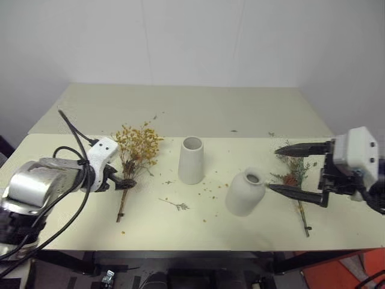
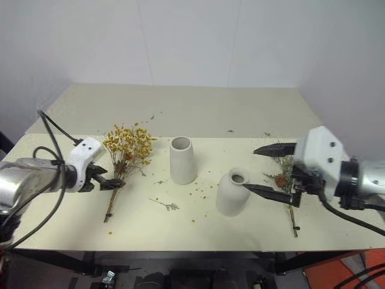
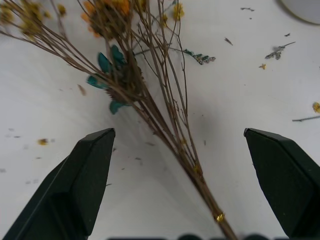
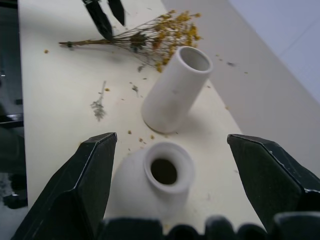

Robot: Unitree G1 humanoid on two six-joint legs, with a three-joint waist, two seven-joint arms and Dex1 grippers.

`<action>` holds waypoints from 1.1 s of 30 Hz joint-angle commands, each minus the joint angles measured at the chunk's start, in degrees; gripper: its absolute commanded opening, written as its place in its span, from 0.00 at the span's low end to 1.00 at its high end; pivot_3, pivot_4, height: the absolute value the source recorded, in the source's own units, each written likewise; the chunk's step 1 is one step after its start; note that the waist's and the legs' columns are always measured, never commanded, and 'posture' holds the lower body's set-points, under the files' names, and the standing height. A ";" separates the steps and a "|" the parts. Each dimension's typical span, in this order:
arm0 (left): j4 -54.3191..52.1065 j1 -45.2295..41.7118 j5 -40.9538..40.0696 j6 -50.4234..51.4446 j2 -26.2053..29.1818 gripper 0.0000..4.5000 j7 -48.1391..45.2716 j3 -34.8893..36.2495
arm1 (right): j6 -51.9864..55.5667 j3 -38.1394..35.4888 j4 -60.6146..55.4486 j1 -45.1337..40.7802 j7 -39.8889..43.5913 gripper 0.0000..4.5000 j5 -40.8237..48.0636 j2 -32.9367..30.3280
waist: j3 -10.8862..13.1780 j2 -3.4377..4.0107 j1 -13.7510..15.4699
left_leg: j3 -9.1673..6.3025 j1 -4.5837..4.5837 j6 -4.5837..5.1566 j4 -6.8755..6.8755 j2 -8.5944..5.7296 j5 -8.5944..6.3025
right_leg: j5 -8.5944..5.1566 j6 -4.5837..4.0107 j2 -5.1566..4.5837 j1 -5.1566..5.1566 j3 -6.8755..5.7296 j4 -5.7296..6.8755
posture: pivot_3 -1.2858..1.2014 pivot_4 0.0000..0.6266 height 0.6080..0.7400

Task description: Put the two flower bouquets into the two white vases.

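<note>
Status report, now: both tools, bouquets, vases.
Left tool open, straddling yellow bouquet stems. Right tool open, at short vase. Green bouquet on table, tall vase empty. Nothing blocking.

You are looking at a pale cream, matte rectangular table (image 1: 252,108) pushed close to a plain white wall (image 1: 192,36). A faint seam crosses its top from side to side. Under the near edge runs a dark frame (image 1: 180,260), and an orange-red patch of floor (image 1: 337,274) shows at your right

Cream table (image 1: 252,114), loose sprig (image 1: 178,205), scattered petal crumbs (image 1: 209,191)
</note>
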 commanded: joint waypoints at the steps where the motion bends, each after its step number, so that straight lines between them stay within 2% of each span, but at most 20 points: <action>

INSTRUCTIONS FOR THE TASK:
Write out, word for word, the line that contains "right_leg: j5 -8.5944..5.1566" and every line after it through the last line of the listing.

OUTPUT FOR THIS EXERCISE:
right_leg: j5 -8.5944..5.1566 j6 -4.5837..4.0107 j2 -5.1566..4.5837 j1 -5.1566..5.1566 j3 -6.8755..5.7296 j4 -5.7296..6.8755
posture: pivot_3 -1.2858..1.2014 pivot_4 0.0000..0.6266 height 0.6080..0.7400

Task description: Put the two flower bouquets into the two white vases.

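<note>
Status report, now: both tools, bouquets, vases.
Left tool open, straddling yellow bouquet stems. Right tool open, at short vase. Green bouquet on table, tall vase empty. Nothing blocking.

You are looking at a pale cream, matte rectangular table (image 1: 252,108) pushed close to a plain white wall (image 1: 192,36). A faint seam crosses its top from side to side. Under the near edge runs a dark frame (image 1: 180,260), and an orange-red patch of floor (image 1: 337,274) shows at your right

Cream table (image 1: 252,114), loose sprig (image 1: 178,205), scattered petal crumbs (image 1: 209,191)
</note>
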 commanded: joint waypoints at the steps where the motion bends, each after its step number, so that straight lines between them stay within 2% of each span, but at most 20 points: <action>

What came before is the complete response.